After that I was sick at my stomach again; and not clear in my mind what they were about.
I gazed around out of fevered eyes, and saw dead men lying near me. Suddenly the full horror of this civil war seemed to seize my senses;—all the shame of such a conflict, a black disgrace upon us here in County Tryon.
"Nick!" I cried, "in God's name give those men burial."
"Let them lie, damn them!" said Godfrey, sullenly.
"But they were our neighbors! I—I can't endure such a business.... And there are wolves in the tamaracks."
"Let wolf eat wolf," muttered Luysnes. But he drew his knife and went into the house.

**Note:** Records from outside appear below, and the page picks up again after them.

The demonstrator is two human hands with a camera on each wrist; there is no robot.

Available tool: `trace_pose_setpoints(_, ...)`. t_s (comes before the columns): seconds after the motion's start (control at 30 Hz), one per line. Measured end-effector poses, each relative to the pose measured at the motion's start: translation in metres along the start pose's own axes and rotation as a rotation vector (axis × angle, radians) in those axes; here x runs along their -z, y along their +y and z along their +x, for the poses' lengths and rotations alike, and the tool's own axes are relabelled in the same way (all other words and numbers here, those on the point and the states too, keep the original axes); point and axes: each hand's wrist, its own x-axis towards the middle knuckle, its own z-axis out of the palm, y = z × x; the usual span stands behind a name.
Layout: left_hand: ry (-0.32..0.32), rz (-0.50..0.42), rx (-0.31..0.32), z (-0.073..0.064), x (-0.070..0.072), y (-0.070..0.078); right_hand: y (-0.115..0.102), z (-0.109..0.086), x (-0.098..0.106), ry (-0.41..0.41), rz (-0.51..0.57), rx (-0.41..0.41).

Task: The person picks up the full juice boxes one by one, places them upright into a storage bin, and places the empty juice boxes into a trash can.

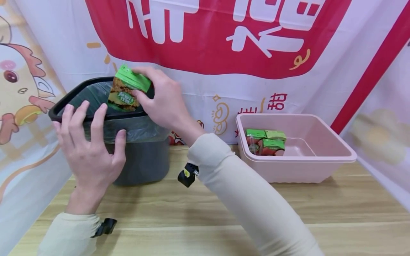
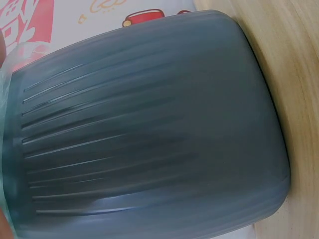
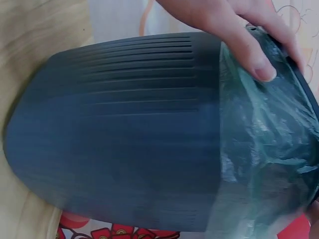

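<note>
My left hand (image 1: 91, 145) grips the near rim of a dark grey trash bin (image 1: 144, 160), its fingers over the edge and its thumb outside against the thin plastic liner (image 3: 264, 124). Between thumb and fingers, my right hand (image 1: 164, 97) pinches a green-topped snack packet (image 1: 125, 89) with brown food pictured on it. That packet is over the bin's opening, near the right side of the black rim (image 1: 93, 80). The left wrist view shows mostly the bin's ribbed side (image 2: 149, 124). What lies at the bottom of the bin is hidden.
Right of the bin stands a pink plastic basin (image 1: 294, 170) holding several green-and-red packets (image 1: 272, 145) in its left part. Both containers stand on a wood-grain table (image 1: 179, 220). A printed red-and-white cloth (image 1: 198, 89) hangs close behind them.
</note>
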Motion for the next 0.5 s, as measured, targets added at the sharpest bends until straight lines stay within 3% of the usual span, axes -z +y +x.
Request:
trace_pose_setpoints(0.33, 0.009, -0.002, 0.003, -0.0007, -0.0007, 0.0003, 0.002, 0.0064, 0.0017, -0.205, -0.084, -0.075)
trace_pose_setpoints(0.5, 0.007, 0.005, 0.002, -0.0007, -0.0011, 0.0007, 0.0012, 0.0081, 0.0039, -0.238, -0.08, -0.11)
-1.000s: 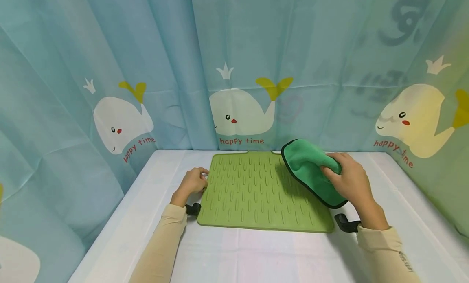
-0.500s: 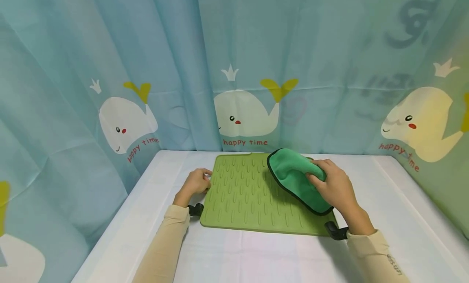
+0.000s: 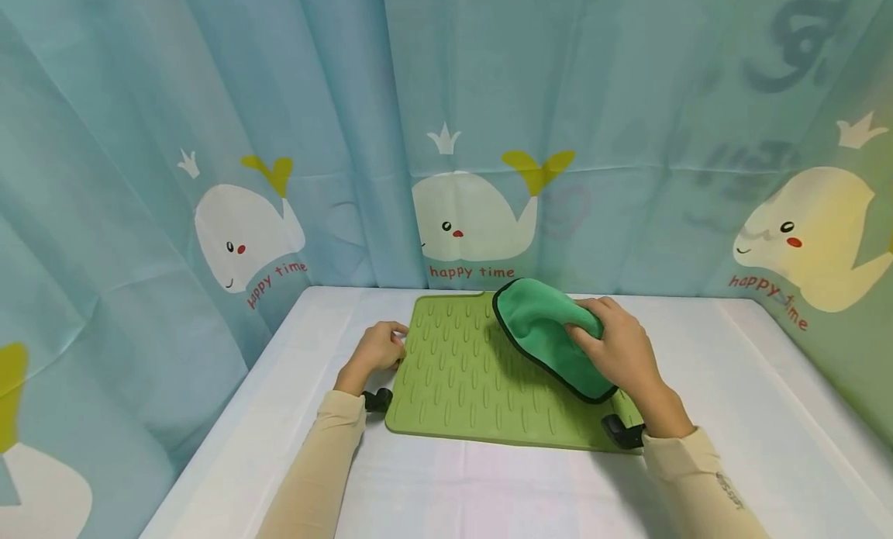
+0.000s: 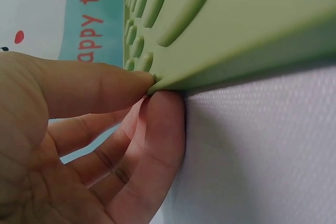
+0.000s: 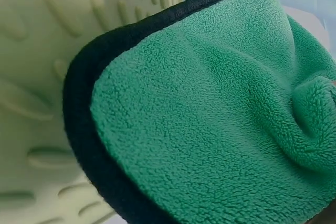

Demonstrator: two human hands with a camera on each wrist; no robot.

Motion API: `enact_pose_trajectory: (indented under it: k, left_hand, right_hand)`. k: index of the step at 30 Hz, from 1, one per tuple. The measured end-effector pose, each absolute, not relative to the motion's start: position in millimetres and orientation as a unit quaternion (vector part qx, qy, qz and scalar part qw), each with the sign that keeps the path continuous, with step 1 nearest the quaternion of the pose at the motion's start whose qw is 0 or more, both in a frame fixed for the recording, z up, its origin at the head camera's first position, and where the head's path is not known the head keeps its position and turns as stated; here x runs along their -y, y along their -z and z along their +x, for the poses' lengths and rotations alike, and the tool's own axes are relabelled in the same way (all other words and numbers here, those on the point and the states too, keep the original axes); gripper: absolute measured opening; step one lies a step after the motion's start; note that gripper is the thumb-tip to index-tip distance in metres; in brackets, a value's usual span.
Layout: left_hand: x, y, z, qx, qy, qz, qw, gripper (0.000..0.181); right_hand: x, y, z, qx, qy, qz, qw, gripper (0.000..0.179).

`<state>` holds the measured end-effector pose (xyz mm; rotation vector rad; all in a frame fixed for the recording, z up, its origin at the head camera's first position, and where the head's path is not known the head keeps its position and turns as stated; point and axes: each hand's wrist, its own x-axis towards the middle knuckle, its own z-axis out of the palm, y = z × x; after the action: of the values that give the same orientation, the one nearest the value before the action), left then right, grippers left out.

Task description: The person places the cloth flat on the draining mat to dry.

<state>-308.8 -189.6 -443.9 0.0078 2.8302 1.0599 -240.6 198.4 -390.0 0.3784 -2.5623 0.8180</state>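
A light-green ridged drying mat [image 3: 446, 368] lies flat on the white table. At its left edge my left hand [image 3: 377, 349] pinches the rim between thumb [image 4: 100, 85] and forefinger, as the left wrist view shows. My right hand [image 3: 621, 349] grips a bunched fold of a green cleaning cloth [image 3: 551, 333] with black edging. The cloth hangs over the mat's right half and hides part of it. In the right wrist view the fluffy cloth [image 5: 199, 108] fills most of the picture, in front of the ridges. Whether its lower edge touches the mat I cannot tell.
The white table [image 3: 446, 485] extends on both sides of the mat and in front of it. Behind it hangs a blue curtain [image 3: 335, 136] with whale prints, which also closes off both sides. Black wrist mounts [image 3: 623, 432] sit at both wrists.
My right hand has carried the cloth leftward over the mat. The left hand keeps its place at the mat's edge. The whole view has shifted slightly.
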Motion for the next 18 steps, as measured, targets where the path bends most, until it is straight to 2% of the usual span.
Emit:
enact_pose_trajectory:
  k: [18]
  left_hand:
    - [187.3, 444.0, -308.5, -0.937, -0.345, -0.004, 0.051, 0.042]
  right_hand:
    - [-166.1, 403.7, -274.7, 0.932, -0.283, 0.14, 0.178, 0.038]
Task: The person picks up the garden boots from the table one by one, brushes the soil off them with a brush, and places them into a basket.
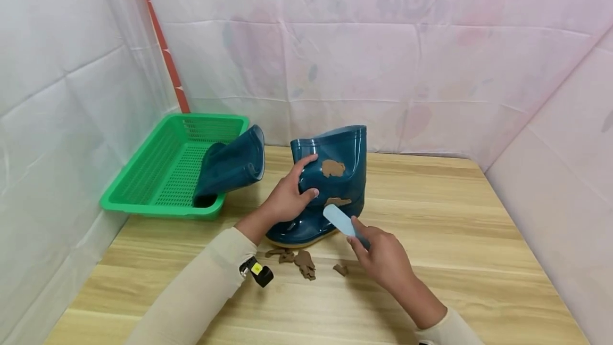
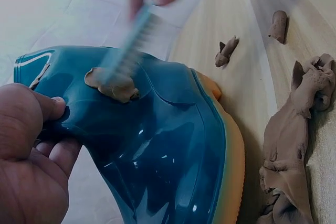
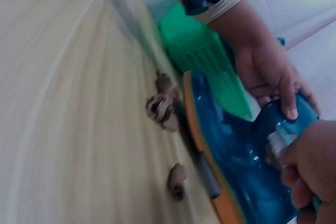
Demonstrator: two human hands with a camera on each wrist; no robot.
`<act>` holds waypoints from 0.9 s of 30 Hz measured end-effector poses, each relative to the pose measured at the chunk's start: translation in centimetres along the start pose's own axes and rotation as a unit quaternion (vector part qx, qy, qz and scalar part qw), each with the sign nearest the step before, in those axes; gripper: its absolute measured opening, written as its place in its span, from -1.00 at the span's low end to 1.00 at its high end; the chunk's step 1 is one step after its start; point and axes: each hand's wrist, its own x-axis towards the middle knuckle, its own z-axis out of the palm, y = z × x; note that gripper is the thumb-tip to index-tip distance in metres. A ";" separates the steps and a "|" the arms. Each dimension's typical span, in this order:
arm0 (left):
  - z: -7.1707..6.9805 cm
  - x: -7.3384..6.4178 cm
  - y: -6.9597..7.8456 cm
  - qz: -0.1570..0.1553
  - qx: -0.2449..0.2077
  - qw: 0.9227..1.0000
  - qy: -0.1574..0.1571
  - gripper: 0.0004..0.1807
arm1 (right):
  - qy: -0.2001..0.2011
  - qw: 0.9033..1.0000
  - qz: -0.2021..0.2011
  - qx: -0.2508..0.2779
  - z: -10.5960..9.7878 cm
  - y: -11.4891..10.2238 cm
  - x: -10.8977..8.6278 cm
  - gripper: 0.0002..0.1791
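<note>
A blue rubber boot (image 1: 354,148) with a yellowish sole stands upright on the table. My left hand (image 1: 287,198) grips its shaft from the left, thumb on the near side. In my right hand (image 1: 385,254) I hold a light blue brush (image 1: 339,220), whose bristles show blurred in the left wrist view. The brush end lies against a brown, clay-like patch (image 2: 126,88) near the boot's ankle. Higher on the shaft sticks another brown patch (image 1: 332,168). Brown clumps (image 1: 305,264) lie on the table in front of the boot.
At the left stands a green plastic basket (image 1: 115,198) with a second blue boot (image 1: 230,164) leaning in it, its shaft over the rim. A small brown piece (image 1: 340,269) lies apart on the wooden table (image 1: 455,228). White sheets (image 1: 354,63) hang behind and beside the table.
</note>
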 end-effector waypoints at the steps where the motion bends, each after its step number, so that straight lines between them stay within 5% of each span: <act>1: -0.1 0.0 0.0 0.001 0.001 1.000 0.001 -0.15 | 0.018 1.000 -0.016 0.006 -0.2 -0.1 0.2 -0.47; 6: -0.1 -0.1 0.0 0.006 -0.005 1.000 -0.004 -0.15 | 0.085 0.995 -0.046 0.015 -0.3 -0.1 1.1 -0.43; 16: -0.1 -0.2 -0.3 0.011 -0.008 1.000 -0.003 -0.15 | -0.028 0.999 0.018 -0.024 0.6 0.0 0.1 -0.47; 23: -0.1 -0.3 0.0 0.015 -0.002 1.000 -0.007 -0.16 | 0.068 0.996 -0.062 0.022 -0.5 -0.7 0.7 -0.44; 27: 0.0 -0.3 0.0 0.010 -0.003 1.000 -0.007 -0.16 | 0.071 0.996 -0.049 -0.003 -0.6 -0.5 1.0 -0.44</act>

And I heard Balty's body drop when he cut it down.
Nick came over to me, where I lay on a frame of alders, over which a blanket had been thrown, and he promised that a burial party should come out here as soon as they got me into camp.
So two of my men lifted the litter, and, feeling sick and drowsy, I closed my eyes and felt the slow waves of pain sweep me with every step the litter-bearers took.
I had been lying in a kind of stupor upon my blanket, aware of dark figures passing to and fro before the lurid radiance of our watch fire, yet not heeding what they said and did, save only when I saw Nick and Luysnes go away carrying two ditch-spades. And was vaguely contented to have the dead put safe from wolves.